By default, every customer is set at 10 QPS, so if they send a request higher than 10, they will get a 429 HTTP error.
In general, we see 95% of our customers are within this QPS limit and are able to get all of their queries served successfully without any errors. However, we certainly have customers who need a much higher QPS. They generally fall into two categories:
- Enterprise customers serving high loads
- Batch runs that customers run on a daily, weekly, or monthly basis
In both these cases, Trestle can work with the customer to appropriately adjust the QPS allowed. Our service tiers cover up to 256 QPS, but we have a few customers with a custom configuration of up to 750 QPS. No matter what the customer requirement is, Trestle’s scalable architecture should easily be able to support it. However, we highly recommend our customers ensure they are tuned at the right QPS. For example, customers can run ~1MM queries within an hour at 256 QPS. The customer should evaluate if that is really a need, especially for a batch run or if the requests can be appropriately spaced out at a lower QPS.

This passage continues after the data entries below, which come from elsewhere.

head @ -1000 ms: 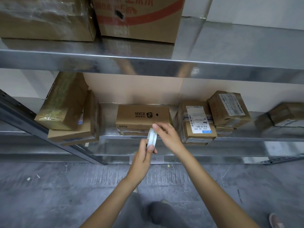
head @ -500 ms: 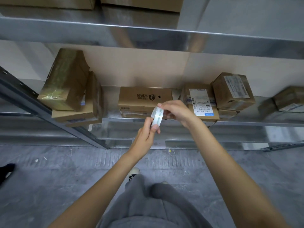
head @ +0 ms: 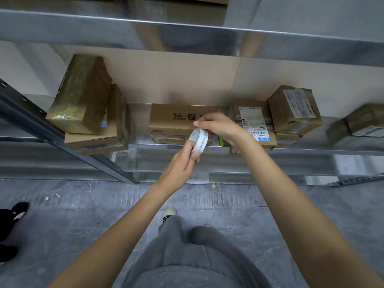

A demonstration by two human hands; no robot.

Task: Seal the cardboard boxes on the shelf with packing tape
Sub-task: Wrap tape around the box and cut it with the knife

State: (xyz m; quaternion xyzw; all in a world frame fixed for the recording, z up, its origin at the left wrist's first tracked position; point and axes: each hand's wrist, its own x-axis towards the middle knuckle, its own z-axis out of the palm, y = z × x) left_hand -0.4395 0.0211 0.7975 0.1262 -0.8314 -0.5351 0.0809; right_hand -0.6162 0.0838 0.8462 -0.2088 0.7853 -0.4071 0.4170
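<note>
Standing nearest, grey trousers (head: 187, 256) and a light shoe (head: 169, 213) are seen on the grey floor (head: 72, 225); a dark shoe (head: 15, 210) is visible at the far left edge. Both bare forearms are extended toward the metal shelf (head: 311, 151). A roll of packing tape (head: 200, 140), white with green print, is held in front of the shelf edge between the two hands. The left hand (head: 180, 164) grips the roll from below, its fingers (head: 188, 147) curled around the near part of the ring. The right hand (head: 220, 126) pinches the upper rim of the roll, fingers bent; whether a loose tape end is held cannot be told. Just beyond the hands, a flat printed box (head: 176, 119) lies on a second flat box (head: 168, 139). To the left, a tape-wrapped box (head: 81, 96) leans tilted on stacked flat boxes (head: 97, 140). To the right, a labelled box (head: 255, 123) is seen beside a tilted box (head: 295, 110), and a blurred box (head: 365, 123) farther right. An upper shelf (head: 187, 36) spans the top.
</note>
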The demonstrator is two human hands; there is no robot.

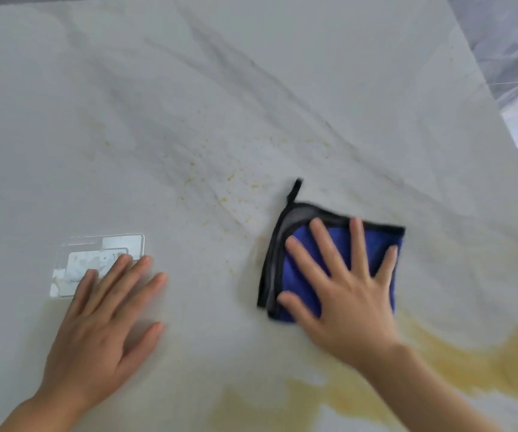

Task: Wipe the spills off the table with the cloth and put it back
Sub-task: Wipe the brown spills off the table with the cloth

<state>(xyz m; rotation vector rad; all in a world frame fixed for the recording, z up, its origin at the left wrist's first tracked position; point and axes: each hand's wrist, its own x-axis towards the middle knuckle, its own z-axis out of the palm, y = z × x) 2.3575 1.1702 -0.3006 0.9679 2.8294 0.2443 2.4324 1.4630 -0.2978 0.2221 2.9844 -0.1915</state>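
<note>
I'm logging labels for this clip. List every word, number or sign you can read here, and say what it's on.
None can be read.
Blue cloth under the right hand: no tag text or brand shows.
Marble table: only grey veins and yellow spills.
Bright patch by the left hand: a reflection, no lettering.

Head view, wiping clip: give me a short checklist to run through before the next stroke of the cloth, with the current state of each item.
1. Right hand flat on the blue cloth, fingers spread: ok.
2. Cloth lying folded and flat on the table: ok.
3. Left hand braced flat on the table, apart from the cloth: ok.
4. Yellow spill near the table's front edge wiped away: not ok, a wide smear remains.
5. Yellow specks left of the cloth cleared: not ok.
6. Cloth's underside clean enough for another pass: cannot tell, it is hidden.
</note>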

A couple of other questions we get asked frequently is, “Why charge for a higher QPS when we are already being charged per query,” and “Is the cost for a higher QPS increasing linearly?” While parts of our architecture do scale linearly, there are certain systems that need to be scaled beforehand to avoid cold start issues. Depending on the customer needs, Trestle has to appropriately scale its systems beforehand, which might stay idle for long periods of time costing Trestle in terms of cloud infrastructure costs. However, a lot of these systems do not scale linearly, so the scalability changes in step function. For example, a single database node can support up to 32 QPS, and then an additional node, which increases the costs 2x, will be needed to even serve at 35 QPS without any negative impact on the latencies.